Les tsunamis historiques connus ayant affecté (ou ayant pu affecter) la côte ouest marocaine

 • Le tsunami de 382, généré par le tremblement de terre ressenti dans toute la Méditerranée orientale, aurait occasionné un tsunami jusqu’à sur la côte sud-ouest du Portugal et celle du Maroc. Toutefois, cette supposition ne s’appuie aujourd’hui sur aucune description locale précise (Kaaboulen et al., 2009).

• Le tsunami du 22 mai 881; selon Mrabet (2005), la localisation épicentrale du séisme se trouve probablement en mer d’Alboran, le tremblement de terre fut suivi par un tsunami qui aurait atteint le sud de la côte d’Andalousie en Espagne, et probablement aussi la côte nord et nord-ouest du Maroc. 

• Le tsunami du 1er novembre 1755 a donné lieu à un tsunami transocéanique, ayant affecté non seulement la côte nord-est et centre atlantique mais il a été ressenti également jusqu’aux îles des Caraïbes. Il s’agit du tsunami le plus dévastateur concernant le Maroc. La magnitude du séisme était de l’ordre de 8,5. Concernant la faille à l’origine du séisme (localisation et mécanisme) de 1755, elle appartient au système de failles complexe qui constitue la limite de plaques Afrique-Europe au niveau du golfe de Cadix; toutefois, l’identification précise de cette faille fait toujours débat aujourd’hui.  C’est au niveau des côtes entre Lisbonne et le sud du Portugal, du sud-ouest de l’Espagne et de l’ouest de Maroc que les intensités de tsunami les plus fortes ont été relevées. 

• Le tsunami du 31 mars 1761, consécutif au séisme de magnitude probablement proche de 8,5, avec un épicentre dans le golfe de Cadix. D’après les témoignages historiques, le tsunami généré aurait non seulement affecté les côtes portugaises, mais il aurait aussi atteint le nord de l’Europe et les îles antillaises  de la Barbade.

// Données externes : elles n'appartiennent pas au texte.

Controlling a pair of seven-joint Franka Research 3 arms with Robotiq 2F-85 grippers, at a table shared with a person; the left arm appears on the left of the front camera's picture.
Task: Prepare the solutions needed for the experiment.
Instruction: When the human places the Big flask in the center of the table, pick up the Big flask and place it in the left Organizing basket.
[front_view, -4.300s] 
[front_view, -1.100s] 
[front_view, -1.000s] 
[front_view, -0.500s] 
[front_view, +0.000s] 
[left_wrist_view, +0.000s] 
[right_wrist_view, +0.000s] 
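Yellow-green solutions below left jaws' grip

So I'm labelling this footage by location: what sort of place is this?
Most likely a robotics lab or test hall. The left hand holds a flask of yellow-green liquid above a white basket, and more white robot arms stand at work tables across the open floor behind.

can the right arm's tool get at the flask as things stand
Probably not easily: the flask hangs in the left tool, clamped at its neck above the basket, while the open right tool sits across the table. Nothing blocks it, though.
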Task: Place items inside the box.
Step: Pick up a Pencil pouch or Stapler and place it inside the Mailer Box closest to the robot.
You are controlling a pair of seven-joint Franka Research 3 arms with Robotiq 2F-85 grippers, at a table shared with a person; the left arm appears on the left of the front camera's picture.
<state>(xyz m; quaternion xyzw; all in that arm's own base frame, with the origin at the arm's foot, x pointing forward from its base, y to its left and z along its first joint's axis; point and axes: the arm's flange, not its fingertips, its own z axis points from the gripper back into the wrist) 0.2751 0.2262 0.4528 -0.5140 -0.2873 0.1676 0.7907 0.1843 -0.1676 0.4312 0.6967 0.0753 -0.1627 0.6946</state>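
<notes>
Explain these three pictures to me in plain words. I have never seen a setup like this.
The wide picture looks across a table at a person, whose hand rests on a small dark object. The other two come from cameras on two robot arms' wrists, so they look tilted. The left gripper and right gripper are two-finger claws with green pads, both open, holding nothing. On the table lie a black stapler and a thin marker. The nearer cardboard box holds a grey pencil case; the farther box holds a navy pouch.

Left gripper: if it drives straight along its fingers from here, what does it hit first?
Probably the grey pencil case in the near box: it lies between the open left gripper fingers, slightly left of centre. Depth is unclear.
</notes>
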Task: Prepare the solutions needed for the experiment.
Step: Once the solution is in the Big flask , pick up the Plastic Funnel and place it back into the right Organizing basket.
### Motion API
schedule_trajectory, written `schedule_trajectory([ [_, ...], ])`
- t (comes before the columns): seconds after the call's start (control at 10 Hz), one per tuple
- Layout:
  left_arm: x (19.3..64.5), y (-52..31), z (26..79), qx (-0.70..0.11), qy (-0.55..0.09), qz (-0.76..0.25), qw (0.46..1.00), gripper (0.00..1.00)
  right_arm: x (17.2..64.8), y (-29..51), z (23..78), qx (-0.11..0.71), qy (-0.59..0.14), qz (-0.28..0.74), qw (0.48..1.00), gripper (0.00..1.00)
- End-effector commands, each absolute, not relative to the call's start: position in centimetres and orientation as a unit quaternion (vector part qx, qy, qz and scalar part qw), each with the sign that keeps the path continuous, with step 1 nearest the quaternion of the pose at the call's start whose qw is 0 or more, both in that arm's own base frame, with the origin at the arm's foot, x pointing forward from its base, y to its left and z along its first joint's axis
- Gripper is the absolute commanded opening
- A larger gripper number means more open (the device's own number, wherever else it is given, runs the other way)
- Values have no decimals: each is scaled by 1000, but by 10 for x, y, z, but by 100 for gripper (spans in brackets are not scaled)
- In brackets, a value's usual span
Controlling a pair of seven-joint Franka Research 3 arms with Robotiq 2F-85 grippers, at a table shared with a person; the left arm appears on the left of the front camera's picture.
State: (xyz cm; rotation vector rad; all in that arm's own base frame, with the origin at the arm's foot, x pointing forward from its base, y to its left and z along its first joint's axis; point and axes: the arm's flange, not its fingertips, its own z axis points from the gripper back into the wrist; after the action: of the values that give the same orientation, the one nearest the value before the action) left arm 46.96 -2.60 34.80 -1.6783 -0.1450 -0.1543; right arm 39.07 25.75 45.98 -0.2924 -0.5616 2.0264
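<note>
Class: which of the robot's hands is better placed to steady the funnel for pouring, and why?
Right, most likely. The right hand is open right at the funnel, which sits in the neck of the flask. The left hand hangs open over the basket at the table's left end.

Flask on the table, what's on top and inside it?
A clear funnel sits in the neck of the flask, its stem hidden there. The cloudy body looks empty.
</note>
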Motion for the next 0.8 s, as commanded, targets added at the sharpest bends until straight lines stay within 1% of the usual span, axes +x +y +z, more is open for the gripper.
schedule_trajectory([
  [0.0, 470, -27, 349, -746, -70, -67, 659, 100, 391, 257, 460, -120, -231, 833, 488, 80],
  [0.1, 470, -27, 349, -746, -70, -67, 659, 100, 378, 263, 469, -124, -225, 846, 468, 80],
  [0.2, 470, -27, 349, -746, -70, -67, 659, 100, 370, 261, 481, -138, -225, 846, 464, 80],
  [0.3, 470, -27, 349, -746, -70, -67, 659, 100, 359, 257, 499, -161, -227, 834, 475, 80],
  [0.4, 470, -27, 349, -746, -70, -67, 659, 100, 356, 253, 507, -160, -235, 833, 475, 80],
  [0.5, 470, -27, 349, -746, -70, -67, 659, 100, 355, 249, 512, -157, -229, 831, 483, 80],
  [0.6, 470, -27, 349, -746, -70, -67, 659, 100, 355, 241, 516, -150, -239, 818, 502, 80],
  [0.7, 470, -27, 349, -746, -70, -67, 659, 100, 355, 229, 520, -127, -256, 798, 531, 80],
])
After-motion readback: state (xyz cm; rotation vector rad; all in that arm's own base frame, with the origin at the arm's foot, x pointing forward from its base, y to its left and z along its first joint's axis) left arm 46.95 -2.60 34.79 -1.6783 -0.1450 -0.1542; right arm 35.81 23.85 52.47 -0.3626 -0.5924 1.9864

Même si à ce jour, aucun témoignage n’a été retrouvé concernant les observations du tsunami au niveau du Maroc. Vu son ampleur, le tsunami a aussi très vraisemblablement dû atteindre la côte ouest (Kaaboulen et al., 2009).

- Le tsunami du 25 novembre 1941, consécutif au séisme de Mw 8,2, localisé en Atlantique, au niveau de la faille de Gloria, correspond à un tsunami transocéanique. Il a été enregistré depuis le Maroc jusqu’aux côtes anglaises ainsi qu’au niveau des côtes des Etats-Unis. Concernant le Maroc, l’amplitude des vagues enregistrées par les marégrammes a été de 0,25 m à Casablanca et de 0,45m à Essaouira (Mogador), (Kaaboulen et al., 2009). Le tsunami du 28 février 1969 correspond au séisme de magnitude Mw 7,3, avec un épicentre vraisemblablement très proche de celui de 1755. Le tsunami a été enregistré au niveau des côtes portugaises, espagnoles et marocaines, et des îles des Açores et des Canaries. A Casablanca, une amplitude de vague de 0,9 m a été enregistrée. A Rabat et Salé, une forte agitation de la mer est décrite, (Kaaboulen et al., 2009).
Le tsunami du 26 mai 1975 est dû au séisme de magnitude Mw 7,9, localisé en Atlantique au niveau de la faille de Gloria. Bien que ressenti au niveau des îles des Açores jusqu’aux côtes du Portugal et celles du nord du Maroc, son amplitude est restée relativement faible, 0,76 m aux Açores (Faial), 0,04 m à Sebta, (Kaaboulen et al., 2009).

Source :  Banque mondiale : « Adaptation au changement climatique et aux désastres naturels des villes côtières d’Afrique du Nord ».